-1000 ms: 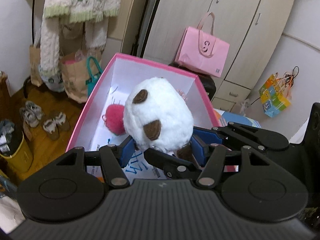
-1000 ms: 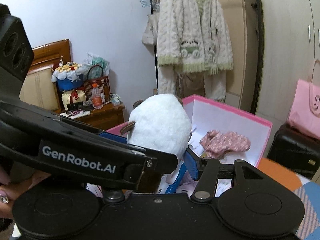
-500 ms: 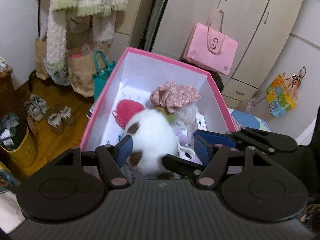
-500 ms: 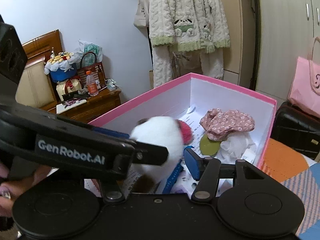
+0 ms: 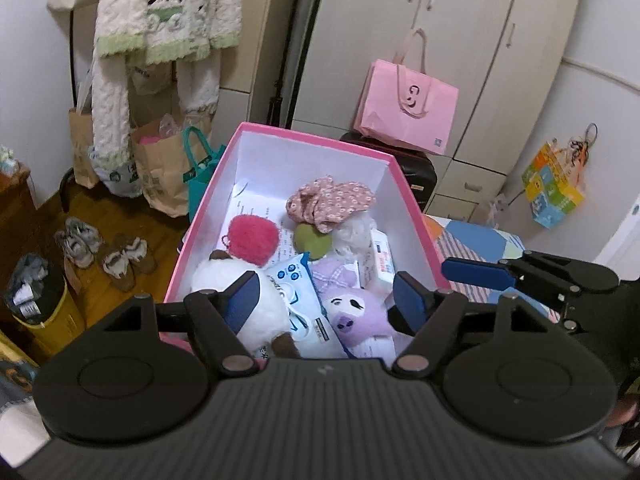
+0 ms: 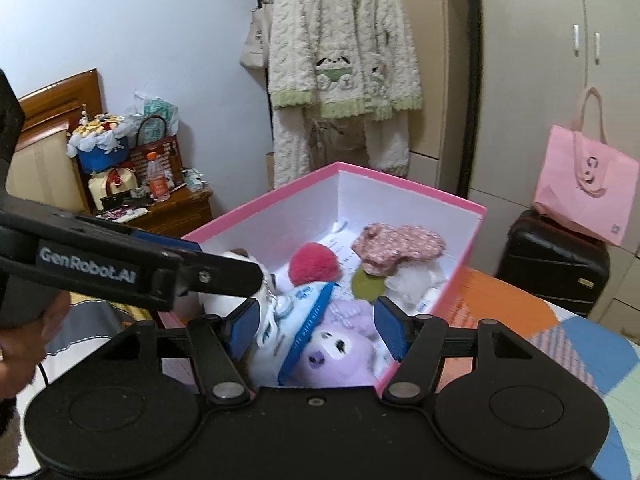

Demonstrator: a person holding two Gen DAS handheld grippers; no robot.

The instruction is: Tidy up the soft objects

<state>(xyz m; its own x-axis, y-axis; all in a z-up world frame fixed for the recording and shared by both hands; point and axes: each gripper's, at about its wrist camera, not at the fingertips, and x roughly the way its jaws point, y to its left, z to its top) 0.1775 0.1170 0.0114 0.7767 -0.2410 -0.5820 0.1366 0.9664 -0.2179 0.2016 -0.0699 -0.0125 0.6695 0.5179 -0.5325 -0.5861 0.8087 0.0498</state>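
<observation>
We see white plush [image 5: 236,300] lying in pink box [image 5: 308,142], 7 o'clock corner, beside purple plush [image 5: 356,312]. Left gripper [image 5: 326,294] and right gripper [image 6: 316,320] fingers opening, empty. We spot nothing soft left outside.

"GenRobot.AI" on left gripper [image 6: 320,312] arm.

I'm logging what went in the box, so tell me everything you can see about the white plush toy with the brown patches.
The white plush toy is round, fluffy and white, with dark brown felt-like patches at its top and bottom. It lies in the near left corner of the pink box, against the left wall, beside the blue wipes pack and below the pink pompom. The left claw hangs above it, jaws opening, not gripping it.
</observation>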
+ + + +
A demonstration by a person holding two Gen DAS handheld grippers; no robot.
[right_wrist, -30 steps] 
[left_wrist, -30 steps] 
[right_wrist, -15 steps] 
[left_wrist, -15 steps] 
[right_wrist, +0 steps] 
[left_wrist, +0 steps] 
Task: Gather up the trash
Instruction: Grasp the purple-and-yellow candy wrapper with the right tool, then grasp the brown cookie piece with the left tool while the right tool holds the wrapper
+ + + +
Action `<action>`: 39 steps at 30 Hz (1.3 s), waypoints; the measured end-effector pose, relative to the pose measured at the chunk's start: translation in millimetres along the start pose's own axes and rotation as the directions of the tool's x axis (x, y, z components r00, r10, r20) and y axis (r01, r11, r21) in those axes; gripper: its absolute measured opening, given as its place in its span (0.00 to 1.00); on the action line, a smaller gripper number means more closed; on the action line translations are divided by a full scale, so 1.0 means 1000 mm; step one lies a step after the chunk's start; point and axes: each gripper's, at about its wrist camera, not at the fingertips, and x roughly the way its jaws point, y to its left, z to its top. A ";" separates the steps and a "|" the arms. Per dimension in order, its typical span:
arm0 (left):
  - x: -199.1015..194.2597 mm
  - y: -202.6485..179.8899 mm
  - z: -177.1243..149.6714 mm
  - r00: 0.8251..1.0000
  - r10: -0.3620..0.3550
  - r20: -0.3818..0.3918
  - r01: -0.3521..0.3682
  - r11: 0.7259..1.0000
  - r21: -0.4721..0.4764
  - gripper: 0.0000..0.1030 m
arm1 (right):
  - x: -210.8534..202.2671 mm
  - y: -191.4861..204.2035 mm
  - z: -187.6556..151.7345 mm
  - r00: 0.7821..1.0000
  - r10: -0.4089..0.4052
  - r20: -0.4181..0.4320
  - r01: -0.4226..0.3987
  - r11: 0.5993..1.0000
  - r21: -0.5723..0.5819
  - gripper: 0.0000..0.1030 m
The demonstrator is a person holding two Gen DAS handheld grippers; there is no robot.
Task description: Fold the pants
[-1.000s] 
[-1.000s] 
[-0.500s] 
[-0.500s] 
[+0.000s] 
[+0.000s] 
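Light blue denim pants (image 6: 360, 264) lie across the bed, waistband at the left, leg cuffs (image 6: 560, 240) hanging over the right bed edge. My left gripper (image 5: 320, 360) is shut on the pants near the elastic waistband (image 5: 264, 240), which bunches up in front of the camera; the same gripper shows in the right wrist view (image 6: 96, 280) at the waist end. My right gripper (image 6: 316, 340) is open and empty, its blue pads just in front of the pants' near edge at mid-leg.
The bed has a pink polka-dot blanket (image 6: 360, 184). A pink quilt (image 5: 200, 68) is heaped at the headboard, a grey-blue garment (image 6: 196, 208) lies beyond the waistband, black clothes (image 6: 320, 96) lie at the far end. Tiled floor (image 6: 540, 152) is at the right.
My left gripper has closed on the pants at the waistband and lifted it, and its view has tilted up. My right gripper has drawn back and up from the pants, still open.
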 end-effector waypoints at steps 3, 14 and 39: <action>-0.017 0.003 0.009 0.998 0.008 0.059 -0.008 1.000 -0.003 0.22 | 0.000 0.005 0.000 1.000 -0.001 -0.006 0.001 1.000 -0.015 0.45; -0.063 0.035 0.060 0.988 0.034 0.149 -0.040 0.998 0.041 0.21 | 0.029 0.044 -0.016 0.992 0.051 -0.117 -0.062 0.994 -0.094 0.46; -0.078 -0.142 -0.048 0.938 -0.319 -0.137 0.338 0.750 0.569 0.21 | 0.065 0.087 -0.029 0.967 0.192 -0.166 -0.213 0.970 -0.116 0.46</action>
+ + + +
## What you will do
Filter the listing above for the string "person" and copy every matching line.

## Solution for this problem
Demonstrator: a person holding two Gen DAS handheld grippers; no robot.
A demonstration by a person holding two Gen DAS handheld grippers; no robot.
The demonstrator is a person holding two Gen DAS handheld grippers; there is no robot.

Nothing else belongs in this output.